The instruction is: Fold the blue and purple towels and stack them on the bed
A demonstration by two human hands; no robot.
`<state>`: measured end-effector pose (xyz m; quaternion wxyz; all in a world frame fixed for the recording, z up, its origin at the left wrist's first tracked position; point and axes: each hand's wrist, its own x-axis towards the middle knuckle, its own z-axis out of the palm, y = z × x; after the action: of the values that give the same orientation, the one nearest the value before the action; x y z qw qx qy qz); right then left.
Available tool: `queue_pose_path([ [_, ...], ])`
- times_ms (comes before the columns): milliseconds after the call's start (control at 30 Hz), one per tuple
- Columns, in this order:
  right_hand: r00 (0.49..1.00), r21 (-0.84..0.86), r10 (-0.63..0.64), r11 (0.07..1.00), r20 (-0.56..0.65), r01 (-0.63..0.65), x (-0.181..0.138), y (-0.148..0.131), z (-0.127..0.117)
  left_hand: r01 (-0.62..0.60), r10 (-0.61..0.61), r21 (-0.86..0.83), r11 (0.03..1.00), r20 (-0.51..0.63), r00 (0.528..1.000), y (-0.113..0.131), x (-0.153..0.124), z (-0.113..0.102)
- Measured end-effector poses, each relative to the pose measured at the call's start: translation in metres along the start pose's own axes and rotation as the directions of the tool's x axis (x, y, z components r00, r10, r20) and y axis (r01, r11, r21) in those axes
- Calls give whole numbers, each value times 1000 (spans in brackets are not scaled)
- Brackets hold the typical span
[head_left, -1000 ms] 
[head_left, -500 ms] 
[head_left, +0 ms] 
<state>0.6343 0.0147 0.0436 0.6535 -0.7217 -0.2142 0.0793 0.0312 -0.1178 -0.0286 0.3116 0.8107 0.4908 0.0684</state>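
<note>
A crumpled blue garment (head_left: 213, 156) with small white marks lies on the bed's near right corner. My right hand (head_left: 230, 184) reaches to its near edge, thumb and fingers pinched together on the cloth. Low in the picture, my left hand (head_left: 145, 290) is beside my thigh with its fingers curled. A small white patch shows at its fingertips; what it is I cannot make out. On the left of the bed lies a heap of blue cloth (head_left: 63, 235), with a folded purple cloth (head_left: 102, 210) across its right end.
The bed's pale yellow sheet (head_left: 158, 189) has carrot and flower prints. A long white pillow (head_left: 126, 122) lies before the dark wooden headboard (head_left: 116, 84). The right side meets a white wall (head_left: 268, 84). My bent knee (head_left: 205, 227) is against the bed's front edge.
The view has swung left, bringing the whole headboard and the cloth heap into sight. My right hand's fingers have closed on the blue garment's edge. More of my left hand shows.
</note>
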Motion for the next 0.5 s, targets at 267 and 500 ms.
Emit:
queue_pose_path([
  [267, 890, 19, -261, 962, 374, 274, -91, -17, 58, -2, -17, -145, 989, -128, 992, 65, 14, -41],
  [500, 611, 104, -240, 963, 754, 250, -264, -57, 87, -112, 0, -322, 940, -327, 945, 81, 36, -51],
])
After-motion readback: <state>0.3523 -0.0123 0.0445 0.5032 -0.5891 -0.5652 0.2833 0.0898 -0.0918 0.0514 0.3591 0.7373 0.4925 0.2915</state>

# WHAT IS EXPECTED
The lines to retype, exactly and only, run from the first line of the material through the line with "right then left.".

# RESPONSE BOX
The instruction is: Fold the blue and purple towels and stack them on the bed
A demonstration by two human hands; no robot.
`<state>`: measured end-effector pose (xyz m; quaternion wxyz; all in a world frame fixed for the recording, z up, its origin at the left wrist's first tracked position; point and axes: each hand's wrist, its own x-axis towards the middle knuckle, its own z-axis out of the palm, y = z × x; after the action: of the values that give the same orientation, the one nearest the value before the action; x y z qw qx qy qz); right then left.

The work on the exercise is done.